Provided material
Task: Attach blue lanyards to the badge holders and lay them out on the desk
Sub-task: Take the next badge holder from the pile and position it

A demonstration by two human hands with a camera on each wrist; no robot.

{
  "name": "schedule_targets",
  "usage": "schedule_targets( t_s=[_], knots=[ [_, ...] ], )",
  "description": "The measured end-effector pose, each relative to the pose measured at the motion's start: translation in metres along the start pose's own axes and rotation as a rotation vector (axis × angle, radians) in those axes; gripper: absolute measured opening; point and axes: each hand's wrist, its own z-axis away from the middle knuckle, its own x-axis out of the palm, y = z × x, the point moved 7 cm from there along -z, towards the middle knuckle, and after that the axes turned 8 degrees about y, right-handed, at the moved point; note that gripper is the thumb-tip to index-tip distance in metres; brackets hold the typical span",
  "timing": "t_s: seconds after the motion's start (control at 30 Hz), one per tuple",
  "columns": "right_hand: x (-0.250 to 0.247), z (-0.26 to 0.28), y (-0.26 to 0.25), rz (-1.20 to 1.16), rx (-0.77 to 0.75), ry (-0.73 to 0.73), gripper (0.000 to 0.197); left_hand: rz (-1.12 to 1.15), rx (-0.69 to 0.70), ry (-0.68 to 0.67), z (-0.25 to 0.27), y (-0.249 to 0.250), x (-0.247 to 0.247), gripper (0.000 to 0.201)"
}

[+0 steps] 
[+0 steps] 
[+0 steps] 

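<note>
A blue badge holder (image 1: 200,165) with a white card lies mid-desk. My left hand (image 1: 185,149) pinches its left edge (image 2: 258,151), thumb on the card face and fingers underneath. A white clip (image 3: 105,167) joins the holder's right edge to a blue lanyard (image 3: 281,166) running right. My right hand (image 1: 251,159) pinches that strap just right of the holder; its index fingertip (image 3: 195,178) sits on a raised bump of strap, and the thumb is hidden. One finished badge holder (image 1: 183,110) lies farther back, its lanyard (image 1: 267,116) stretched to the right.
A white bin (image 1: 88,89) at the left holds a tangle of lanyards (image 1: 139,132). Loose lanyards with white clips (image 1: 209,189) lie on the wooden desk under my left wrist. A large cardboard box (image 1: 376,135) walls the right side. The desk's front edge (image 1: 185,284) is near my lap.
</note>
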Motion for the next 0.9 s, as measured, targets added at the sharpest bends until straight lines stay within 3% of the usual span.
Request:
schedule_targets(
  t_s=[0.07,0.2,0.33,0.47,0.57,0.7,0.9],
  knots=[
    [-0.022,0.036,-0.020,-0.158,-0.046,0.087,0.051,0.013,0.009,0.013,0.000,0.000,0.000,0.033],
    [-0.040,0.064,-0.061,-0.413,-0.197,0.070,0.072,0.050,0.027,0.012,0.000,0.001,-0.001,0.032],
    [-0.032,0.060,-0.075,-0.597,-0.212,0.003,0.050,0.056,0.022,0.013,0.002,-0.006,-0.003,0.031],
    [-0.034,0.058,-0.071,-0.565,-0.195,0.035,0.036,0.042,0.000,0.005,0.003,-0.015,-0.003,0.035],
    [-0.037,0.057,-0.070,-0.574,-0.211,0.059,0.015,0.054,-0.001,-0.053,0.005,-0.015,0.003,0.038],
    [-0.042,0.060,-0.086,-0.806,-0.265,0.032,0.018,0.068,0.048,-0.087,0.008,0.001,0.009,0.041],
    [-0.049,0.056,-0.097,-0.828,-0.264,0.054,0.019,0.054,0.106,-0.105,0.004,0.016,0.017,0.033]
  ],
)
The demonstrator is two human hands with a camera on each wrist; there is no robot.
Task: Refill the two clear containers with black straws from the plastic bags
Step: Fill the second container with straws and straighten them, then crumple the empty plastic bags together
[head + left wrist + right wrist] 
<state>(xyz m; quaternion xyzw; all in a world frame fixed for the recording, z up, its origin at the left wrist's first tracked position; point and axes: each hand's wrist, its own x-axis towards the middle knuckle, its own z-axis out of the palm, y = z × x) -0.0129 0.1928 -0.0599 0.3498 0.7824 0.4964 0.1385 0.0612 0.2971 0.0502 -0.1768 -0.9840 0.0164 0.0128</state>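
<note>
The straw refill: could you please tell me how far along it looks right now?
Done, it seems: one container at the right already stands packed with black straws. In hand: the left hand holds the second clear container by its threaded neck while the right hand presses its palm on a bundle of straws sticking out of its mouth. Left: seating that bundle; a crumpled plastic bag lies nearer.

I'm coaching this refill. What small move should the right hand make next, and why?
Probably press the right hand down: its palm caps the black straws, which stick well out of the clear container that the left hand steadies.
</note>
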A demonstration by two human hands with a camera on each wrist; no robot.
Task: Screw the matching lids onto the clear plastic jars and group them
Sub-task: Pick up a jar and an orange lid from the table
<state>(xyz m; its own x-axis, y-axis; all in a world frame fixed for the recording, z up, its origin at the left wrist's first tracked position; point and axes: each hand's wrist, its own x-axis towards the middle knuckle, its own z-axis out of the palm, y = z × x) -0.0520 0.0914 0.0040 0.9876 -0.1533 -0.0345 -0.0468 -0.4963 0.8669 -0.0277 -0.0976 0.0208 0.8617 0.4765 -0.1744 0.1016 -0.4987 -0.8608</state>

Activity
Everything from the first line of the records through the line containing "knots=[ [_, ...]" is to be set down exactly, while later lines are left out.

Response to this task
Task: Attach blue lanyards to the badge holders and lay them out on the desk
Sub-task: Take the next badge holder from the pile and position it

A demonstration by two human hands with a camera on each wrist; no robot.

{
  "name": "schedule_targets",
  "usage": "schedule_targets( t_s=[_], knots=[ [_, ...] ], )",

What the exercise asked for is now complete.